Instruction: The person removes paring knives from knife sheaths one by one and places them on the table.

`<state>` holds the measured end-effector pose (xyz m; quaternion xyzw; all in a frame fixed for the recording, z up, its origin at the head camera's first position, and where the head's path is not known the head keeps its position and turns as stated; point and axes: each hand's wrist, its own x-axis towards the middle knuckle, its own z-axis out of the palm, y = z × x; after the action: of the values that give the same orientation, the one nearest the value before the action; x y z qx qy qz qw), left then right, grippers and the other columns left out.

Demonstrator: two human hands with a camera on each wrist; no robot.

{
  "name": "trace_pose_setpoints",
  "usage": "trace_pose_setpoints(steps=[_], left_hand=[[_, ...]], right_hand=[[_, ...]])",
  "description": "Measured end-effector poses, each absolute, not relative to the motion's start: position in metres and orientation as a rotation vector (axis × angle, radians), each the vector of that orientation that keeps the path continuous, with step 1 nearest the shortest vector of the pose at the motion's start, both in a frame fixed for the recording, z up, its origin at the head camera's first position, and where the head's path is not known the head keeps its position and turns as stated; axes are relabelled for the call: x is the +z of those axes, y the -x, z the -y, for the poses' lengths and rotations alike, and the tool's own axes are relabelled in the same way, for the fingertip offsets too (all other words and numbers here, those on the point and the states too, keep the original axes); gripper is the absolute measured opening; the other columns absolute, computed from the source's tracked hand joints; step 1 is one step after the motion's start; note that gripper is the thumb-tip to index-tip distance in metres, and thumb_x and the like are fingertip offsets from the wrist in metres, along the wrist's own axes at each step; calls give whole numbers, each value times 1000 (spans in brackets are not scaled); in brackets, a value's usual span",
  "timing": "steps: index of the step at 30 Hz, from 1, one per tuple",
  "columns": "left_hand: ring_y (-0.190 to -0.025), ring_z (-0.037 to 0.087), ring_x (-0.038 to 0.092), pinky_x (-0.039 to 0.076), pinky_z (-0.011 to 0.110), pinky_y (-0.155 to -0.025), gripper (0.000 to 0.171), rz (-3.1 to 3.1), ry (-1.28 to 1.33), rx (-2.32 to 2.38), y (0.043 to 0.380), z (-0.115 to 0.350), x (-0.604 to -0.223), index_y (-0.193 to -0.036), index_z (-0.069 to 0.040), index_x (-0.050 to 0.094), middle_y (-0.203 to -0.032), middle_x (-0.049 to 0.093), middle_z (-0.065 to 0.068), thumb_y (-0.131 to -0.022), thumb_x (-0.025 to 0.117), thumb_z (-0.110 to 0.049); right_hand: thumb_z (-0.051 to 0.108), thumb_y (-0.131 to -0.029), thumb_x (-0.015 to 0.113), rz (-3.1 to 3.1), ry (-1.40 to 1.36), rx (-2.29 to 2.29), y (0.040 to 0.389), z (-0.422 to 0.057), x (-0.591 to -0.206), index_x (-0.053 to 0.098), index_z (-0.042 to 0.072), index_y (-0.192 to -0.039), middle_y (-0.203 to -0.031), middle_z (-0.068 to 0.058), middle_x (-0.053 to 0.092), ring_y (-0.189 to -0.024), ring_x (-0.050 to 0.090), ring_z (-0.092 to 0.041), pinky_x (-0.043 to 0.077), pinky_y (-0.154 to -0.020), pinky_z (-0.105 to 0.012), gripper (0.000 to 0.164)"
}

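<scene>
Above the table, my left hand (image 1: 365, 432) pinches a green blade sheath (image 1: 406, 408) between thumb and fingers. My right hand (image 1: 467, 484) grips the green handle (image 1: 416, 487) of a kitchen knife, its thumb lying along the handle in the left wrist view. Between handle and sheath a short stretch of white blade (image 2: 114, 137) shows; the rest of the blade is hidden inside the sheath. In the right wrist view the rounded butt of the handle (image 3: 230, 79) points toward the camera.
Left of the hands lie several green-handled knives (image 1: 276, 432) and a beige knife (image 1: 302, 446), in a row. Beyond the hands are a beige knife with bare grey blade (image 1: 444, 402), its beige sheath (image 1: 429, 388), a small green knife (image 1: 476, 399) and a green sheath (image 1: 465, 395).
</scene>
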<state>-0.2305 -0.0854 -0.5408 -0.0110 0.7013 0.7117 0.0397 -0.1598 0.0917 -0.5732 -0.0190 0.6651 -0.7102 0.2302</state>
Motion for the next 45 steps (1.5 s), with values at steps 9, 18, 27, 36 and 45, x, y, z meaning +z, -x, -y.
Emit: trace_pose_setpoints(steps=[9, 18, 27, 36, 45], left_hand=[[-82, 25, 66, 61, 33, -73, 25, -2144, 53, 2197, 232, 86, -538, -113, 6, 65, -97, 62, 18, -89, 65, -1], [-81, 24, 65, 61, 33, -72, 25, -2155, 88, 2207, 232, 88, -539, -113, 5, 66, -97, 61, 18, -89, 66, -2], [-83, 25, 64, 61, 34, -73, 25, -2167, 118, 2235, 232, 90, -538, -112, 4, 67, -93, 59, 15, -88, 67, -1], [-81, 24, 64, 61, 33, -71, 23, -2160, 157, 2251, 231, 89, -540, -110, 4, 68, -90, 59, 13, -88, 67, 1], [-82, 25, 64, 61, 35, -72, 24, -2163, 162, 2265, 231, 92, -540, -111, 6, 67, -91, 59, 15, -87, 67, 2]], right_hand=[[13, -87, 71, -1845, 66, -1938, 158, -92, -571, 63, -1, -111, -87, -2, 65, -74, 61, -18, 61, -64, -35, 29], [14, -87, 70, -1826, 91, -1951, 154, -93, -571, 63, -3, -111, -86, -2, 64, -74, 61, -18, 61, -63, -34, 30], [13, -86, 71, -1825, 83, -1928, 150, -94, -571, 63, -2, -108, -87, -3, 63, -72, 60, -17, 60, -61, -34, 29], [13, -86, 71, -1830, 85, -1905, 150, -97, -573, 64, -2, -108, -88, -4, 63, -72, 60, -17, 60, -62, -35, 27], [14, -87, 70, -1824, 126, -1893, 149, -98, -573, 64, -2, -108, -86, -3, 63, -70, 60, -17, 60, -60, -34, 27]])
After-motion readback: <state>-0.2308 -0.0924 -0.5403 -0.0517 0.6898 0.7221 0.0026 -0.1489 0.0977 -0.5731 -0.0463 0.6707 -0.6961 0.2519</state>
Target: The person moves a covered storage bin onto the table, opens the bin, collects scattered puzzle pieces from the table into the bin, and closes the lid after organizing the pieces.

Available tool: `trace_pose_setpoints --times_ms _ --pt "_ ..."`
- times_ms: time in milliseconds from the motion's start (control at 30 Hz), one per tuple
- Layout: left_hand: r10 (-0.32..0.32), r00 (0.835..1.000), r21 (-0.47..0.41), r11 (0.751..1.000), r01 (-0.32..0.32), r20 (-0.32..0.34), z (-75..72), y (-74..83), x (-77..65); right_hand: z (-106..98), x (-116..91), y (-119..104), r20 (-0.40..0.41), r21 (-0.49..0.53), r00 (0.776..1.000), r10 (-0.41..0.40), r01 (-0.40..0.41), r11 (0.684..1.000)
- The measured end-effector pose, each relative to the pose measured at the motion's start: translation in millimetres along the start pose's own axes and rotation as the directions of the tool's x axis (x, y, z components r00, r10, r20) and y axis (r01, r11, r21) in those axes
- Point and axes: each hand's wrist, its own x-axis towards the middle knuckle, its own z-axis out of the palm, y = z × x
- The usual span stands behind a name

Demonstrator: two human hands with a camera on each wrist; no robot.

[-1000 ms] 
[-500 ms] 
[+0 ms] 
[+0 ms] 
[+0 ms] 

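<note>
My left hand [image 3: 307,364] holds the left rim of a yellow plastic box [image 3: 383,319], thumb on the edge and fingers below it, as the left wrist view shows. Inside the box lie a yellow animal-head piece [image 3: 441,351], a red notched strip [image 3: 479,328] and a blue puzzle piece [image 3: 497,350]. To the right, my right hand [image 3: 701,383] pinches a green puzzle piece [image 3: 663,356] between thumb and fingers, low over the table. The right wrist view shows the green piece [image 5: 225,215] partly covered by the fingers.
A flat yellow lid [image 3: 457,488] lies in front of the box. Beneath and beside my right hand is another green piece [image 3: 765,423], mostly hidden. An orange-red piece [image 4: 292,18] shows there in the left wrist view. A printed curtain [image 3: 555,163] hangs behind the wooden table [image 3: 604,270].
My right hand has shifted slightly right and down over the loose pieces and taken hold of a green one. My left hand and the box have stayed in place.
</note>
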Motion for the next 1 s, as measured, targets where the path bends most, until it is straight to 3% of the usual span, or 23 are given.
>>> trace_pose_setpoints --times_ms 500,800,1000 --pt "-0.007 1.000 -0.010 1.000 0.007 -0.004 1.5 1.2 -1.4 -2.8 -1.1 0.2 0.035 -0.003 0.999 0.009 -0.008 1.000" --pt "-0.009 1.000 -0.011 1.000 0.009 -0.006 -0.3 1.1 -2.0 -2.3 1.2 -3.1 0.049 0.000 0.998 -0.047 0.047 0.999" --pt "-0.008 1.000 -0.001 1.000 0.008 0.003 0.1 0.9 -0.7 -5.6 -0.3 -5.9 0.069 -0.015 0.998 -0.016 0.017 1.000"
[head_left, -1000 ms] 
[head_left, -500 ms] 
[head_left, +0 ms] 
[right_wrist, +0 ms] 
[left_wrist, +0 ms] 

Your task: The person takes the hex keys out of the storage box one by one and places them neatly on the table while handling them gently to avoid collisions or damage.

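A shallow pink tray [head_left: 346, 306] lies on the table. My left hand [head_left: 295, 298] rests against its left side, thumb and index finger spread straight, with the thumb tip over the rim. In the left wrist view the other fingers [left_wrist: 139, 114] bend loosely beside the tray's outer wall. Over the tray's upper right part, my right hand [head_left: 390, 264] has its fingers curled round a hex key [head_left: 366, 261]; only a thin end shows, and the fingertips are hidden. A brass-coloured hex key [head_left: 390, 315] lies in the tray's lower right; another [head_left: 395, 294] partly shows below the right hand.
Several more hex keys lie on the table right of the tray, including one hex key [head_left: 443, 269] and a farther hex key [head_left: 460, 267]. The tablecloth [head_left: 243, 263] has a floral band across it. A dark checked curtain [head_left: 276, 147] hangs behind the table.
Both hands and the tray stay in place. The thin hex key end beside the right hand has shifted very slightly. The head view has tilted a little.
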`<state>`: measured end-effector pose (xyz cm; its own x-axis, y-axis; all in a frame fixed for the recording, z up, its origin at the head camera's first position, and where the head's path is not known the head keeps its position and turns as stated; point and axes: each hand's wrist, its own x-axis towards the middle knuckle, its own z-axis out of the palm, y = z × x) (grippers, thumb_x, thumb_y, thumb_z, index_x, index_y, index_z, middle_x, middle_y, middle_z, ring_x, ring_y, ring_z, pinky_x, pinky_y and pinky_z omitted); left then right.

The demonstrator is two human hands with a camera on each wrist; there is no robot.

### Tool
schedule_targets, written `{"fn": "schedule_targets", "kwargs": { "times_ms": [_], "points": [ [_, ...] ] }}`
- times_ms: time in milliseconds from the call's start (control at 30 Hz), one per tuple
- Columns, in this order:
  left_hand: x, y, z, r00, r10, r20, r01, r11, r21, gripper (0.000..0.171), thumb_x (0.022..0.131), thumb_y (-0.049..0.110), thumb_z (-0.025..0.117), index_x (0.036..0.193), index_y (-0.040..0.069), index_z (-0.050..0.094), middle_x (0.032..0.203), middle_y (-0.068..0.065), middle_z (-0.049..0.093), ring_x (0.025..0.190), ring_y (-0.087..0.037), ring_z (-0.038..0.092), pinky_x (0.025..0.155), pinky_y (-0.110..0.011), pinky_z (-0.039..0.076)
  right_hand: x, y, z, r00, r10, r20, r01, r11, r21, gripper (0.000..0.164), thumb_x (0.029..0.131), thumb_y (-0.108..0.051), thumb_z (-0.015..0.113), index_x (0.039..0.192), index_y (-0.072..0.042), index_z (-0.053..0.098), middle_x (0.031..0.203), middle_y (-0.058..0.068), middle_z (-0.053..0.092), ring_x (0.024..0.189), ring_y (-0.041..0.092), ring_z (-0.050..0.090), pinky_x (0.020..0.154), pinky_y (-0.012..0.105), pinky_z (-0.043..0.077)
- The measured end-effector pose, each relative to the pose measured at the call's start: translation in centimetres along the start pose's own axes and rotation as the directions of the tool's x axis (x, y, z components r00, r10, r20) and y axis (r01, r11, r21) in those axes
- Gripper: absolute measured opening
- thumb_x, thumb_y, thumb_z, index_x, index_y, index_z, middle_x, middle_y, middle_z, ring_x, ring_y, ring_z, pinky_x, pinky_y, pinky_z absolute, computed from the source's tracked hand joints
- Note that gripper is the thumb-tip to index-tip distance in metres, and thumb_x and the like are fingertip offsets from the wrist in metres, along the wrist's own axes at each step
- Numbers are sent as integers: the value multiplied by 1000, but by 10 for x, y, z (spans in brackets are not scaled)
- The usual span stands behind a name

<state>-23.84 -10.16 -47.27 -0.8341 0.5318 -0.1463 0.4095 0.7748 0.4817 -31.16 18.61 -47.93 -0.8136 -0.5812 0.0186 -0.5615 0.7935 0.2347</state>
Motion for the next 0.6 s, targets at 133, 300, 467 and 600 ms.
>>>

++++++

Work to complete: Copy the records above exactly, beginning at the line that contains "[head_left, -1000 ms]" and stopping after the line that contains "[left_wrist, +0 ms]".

Problem solution:
[head_left, -1000 ms] 
[head_left, -500 ms] 
[head_left, +0 ms] 
[right_wrist, +0 ms] 
[left_wrist, +0 ms] 

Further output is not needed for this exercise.